● Task requirements
For each line below, write it out exactly as it appears.

------------------------------

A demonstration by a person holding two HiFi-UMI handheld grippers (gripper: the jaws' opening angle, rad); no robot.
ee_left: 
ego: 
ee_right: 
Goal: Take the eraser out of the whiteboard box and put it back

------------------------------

● Completed task
A demonstration by a person holding two HiFi-UMI handheld grippers (gripper: the jaws' opening angle, rad); no robot.
ee_left: 
ego: 
ee_right: 
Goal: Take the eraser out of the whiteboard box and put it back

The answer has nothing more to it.